Unfortunately, Palmer only played quarterback Sunday against the Broncos -- with mixed results -- and it did not matter much at all. Although he could probably have done better at the linebacker position than the Raiders' actual linebackers did.

The Broncos, who had no business winning the game by two points, let alone two touchdowns, took advantage of the Raiders' horribly undisciplined defense and strangely underwhelming special teams to win a 38-24 decision at the O.co Coliseum that only served to muddle the answer to whether the Palmer deal will turn out to be a good one."He was okay," said Raider coach Hue Jackson when asked to assess Palmer's play in his first start with the team, the tone in his voice skewing toward mediocre "okay" rather than splended "okay."

"I'm going to be very hard on him because I know what he has in him," Jackson said, after noting: "We didn't lose the game because Carson Palmer didn't play great or good enough. We lost as a football team."
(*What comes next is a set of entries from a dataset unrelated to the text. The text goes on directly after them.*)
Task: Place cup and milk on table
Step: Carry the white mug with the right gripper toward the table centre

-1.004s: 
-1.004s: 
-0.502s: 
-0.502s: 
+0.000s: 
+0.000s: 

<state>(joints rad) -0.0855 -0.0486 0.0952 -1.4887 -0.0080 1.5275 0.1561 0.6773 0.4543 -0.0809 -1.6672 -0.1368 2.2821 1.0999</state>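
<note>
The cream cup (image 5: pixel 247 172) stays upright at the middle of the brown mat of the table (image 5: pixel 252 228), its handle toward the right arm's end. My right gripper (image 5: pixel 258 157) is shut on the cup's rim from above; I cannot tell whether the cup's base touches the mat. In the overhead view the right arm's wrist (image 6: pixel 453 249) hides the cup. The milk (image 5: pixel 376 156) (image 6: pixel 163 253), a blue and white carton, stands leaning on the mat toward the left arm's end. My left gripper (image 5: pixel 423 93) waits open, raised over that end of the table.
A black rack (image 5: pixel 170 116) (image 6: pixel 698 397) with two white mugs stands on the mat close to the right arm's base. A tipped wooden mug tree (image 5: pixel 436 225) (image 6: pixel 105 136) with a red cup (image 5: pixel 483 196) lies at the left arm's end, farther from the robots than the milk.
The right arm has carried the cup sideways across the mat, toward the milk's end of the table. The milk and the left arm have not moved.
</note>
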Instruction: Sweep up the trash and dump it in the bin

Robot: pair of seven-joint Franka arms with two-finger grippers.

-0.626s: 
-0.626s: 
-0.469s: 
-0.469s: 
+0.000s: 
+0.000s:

The quarterback positition, however, is the machine room of a football team's offensive power plant. So even if it's just in terms of looking ahead, Palmer's performance was ripe for analyzing. He completed 19 of 35 passes for 332 yards. He had three touchdown passes, a couple of them on some very good throws, especially for a guy who was sitting on his couch watching the NFL a month ago. But he also had three interceptions, a couple of them that made you scratch your head.

And there was this: Palmer wound up with a quarterback rating for the game (79.7) that was less than Denver quarterback Tim Tebow's rating (98.1), which cannot be considered a spectacular thing. For Palmer, anyway.

Asked to grade his own performance, Palmer declined to offer a specific letter or even a pass/fail, saying only that he had not given his team a chance to win, so it could not be considered a wonderful day.

"There's still some things that I'm off on, a little bit," Palmer said. "At the end of the day, you've got to convert."

Still, he did make several throws that were on the money and showed he still has some zip and accuracy, despite his nine-month layoff after declaring he wanted a trade from the Bengals last January. Palmer also seemed to have very good chemistry with Jacoby Ford, who caught five passes including a nice 18-yard ball for six points that gave the Raiders a 24-14 leadwith 6:41 left in the third quarter.. But after that, Palmer went flat and the Raiders never scored again. His high pass to Denarius Moore tipped off Moore's outstretched fingers and was picked off by the Broncos, leading to their tying touchdown.

"That intereception, I want back," Palmer said. "It was a miscue with the receiver."

It's a wonder there weren't more of them, given Palmer's admission that he still hasn't grasped the entire Raider offense and that he was cramming like a student for a final exam before Sunday's game. He's got four more days to cram before Thursday night's game in San Diego that will determine first place in the AFC West and set the tone for the season's final stretch.

Palmer's grade Thursday needs to be an "A," not an incomplete. Which is what Sunday was.